Back in Ecuador, Charles went to visit Peace Corps volunteers working in Otavalo. Otavalo is known for weaving and tourists flock to a large open-air market to buy the loom-made ponchos and bags as souvenirs. It's a colorful experience, in both the textiles and the traditional dress of the Otavalians. Men wear white thickly woven cotton pants, woven ponchos and black felt bowler hats. Women wear dark woolen skirts, a matching woven wrap, white blouses and layers of gold-colored beads.



Charles told his friends that his interest was in much finer textiles than those in the market. In response, they introduced him to Miguel Andrango, who made traditional weavings using the backstrap loom in his village of Agato, located beneath the heart of the Imbabura Volcano.




Miguel talked to Charles about his commitment to retain his cultural traditions and his struggles to make a living using this slow and painstaking process.
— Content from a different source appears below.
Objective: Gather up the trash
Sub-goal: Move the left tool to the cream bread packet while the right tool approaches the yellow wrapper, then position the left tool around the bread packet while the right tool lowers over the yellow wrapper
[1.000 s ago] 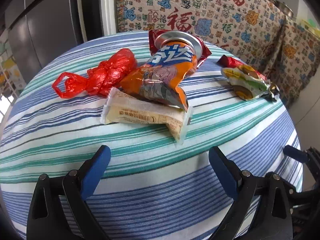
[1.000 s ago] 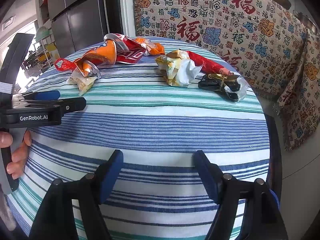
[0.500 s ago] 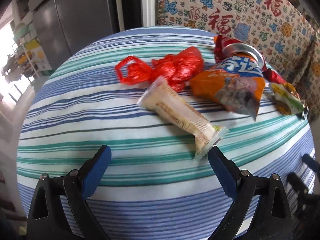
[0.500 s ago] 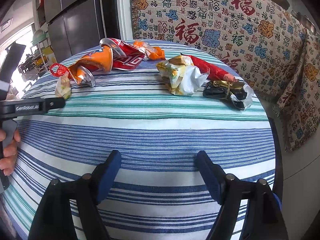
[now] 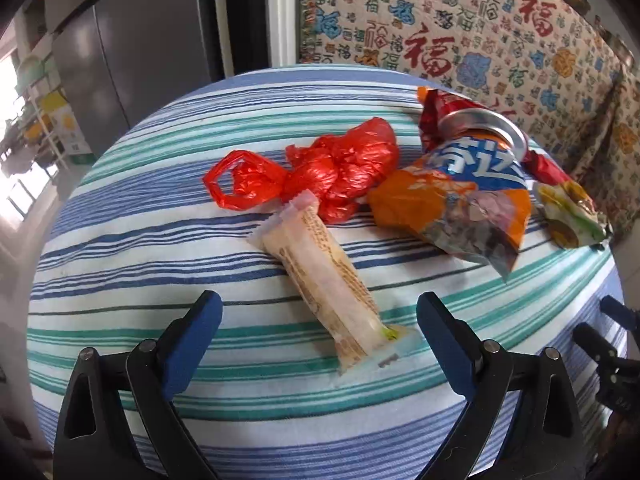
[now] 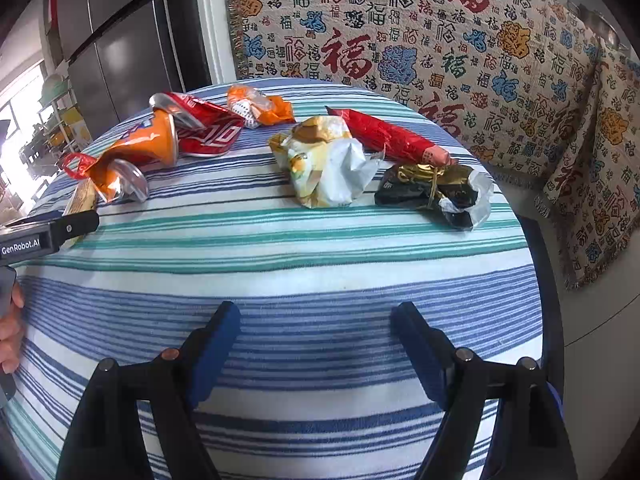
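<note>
Trash lies on a round table with a striped cloth (image 5: 132,264). A beige snack wrapper (image 5: 320,268) points toward me, its near end between the fingers of my open left gripper (image 5: 320,312), untouched. Behind it are a red plastic bag (image 5: 332,172) and an orange chip bag (image 5: 456,204). My right gripper (image 6: 316,320) hovers over bare cloth, its jaws opening with nothing between them. Beyond it sit a crumpled yellow-white wrapper (image 6: 324,164), a red stick wrapper (image 6: 392,140) and a black-gold wrapper (image 6: 436,192).
A patterned throw (image 6: 440,40) covers a sofa behind the table. A grey fridge (image 5: 132,52) stands at the back left. A small orange wrapper (image 6: 260,108) and a flattened red pack (image 6: 208,128) lie at the far side. A person's hand (image 6: 10,332) holds the left gripper's handle.
My left gripper has swung round toward the beige wrapper, which now lies lengthwise with its near end between the fingers. The right gripper has shifted a little and its jaws stand slightly wider.
</note>
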A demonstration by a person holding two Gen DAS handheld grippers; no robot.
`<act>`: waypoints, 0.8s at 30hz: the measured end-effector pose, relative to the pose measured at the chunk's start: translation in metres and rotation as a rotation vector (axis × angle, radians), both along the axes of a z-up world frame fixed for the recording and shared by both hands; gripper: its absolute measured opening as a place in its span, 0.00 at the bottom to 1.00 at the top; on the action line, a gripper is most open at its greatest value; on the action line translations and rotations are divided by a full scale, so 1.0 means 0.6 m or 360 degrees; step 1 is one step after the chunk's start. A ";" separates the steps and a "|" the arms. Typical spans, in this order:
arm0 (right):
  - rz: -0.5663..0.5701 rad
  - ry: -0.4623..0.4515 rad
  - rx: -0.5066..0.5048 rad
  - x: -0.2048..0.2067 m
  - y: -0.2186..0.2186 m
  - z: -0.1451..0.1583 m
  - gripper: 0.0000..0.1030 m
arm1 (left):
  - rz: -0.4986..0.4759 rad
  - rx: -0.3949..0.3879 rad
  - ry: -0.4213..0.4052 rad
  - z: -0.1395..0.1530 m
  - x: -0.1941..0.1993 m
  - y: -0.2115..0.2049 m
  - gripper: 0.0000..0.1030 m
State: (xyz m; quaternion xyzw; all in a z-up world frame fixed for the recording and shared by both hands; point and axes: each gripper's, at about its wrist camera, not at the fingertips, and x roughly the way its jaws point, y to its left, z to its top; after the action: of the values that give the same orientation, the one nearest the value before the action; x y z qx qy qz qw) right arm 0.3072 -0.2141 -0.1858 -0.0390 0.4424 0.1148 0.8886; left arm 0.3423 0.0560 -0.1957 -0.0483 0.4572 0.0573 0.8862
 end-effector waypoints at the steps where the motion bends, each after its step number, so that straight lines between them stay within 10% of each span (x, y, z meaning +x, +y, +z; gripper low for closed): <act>1: -0.0009 0.0004 0.0017 0.010 0.000 0.000 0.80 | 0.0003 -0.0011 0.0004 -0.004 -0.001 0.007 0.88; 8: -0.0086 0.0047 0.0190 0.082 0.001 0.012 0.80 | -0.0139 0.0080 -0.0070 0.002 -0.024 0.011 0.37; 13: -0.0167 -0.0029 0.0201 0.107 0.012 0.021 0.74 | -0.0222 0.0057 -0.0051 0.006 -0.044 0.030 0.32; 15: -0.0155 -0.0021 0.0220 0.112 0.013 0.023 0.39 | -0.0254 0.0028 -0.0024 0.009 -0.055 0.040 0.31; 24: 0.0166 -0.0031 0.0048 0.010 0.078 0.035 0.36 | -0.0331 -0.0068 0.0028 0.014 -0.110 0.071 0.36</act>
State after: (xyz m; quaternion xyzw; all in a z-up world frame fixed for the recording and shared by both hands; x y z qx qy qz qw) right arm 0.3130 -0.1672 -0.1647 -0.0498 0.4293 0.1672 0.8862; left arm 0.2765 0.0987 -0.1874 -0.0191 0.4685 -0.0443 0.8821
Miguel explained that it took five times the amount of time for him to weave a fabric using the back-strap loom than the majority of Otavalian weavers who used a Spanish loom. Miguel formed a cooperative of weavers in his village who also wove in the traditional manner. When they set out their wares at the market, tourists would say, "I like yours better but I can buy five handwoven textiles for the price of one of yours."



Charles and Miguel did some brainstorming to find a solution. They talked about finding other markets for the textiles and other things Miguel could do with the cooperative such as teaching American weavers how to use the back-strap techniques to replicate these beautiful designs. The idea simmered on the back burner for another year.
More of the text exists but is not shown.